* _WORK INSTRUCTION_
From the listing below, select every line where the word "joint" appears.

::: SOURCE MATERIAL :::

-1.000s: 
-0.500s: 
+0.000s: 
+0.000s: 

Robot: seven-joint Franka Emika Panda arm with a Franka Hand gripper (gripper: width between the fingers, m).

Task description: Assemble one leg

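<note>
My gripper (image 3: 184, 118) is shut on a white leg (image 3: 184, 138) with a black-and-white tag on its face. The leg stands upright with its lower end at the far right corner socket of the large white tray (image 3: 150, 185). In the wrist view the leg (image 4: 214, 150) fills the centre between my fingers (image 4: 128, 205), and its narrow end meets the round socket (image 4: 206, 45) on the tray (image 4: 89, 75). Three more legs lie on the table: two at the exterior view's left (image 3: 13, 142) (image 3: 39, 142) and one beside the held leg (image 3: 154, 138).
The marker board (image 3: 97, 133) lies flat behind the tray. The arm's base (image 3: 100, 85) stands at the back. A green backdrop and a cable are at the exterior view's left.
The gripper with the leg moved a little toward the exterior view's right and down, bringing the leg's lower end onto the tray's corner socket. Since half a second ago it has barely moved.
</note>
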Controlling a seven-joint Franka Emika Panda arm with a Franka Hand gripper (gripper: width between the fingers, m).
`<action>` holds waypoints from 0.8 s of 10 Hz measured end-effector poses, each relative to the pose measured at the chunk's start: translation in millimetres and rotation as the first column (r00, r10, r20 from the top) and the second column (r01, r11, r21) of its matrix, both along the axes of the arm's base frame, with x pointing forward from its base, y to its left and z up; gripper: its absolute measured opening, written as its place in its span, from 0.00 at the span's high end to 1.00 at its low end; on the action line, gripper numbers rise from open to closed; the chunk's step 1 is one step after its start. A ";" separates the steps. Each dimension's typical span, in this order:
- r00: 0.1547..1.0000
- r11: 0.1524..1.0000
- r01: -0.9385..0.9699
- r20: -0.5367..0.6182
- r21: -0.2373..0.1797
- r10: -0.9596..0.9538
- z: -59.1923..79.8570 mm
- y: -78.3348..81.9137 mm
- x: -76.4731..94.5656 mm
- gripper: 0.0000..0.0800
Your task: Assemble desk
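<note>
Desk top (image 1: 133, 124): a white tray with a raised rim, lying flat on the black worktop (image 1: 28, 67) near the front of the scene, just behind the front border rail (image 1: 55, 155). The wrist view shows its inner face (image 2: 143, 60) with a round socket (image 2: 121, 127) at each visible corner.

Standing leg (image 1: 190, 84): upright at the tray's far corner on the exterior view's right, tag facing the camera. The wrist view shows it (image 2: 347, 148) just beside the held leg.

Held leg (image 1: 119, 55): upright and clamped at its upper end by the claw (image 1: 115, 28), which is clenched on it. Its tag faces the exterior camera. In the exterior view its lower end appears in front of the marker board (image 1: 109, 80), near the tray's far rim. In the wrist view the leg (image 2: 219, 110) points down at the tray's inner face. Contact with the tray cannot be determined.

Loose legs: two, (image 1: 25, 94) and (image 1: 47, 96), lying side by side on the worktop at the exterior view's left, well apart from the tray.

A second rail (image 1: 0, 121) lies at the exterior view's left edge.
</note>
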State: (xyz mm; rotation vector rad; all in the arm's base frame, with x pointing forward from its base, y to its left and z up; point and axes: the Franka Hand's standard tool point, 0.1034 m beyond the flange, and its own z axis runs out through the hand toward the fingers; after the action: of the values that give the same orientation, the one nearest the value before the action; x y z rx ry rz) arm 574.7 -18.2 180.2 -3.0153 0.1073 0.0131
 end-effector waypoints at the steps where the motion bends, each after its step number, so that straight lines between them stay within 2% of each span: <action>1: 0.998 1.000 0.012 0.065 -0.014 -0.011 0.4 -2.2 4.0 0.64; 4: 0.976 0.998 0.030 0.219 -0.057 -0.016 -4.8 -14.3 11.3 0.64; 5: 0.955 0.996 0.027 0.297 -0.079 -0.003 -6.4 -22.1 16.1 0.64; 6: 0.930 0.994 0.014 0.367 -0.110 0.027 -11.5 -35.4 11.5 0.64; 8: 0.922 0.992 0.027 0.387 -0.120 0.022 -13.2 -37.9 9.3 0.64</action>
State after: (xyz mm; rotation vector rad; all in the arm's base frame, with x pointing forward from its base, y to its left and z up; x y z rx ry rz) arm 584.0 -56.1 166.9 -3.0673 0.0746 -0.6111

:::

* _OUTPUT OF THE EXERCISE_
Robot: seven-joint Franka Emika Panda arm with a Franka Hand gripper (gripper: width between the fingers, m).
Controlling a seven-joint Franka Emika Panda arm with a Franka Hand gripper (gripper: width between the fingers, m).

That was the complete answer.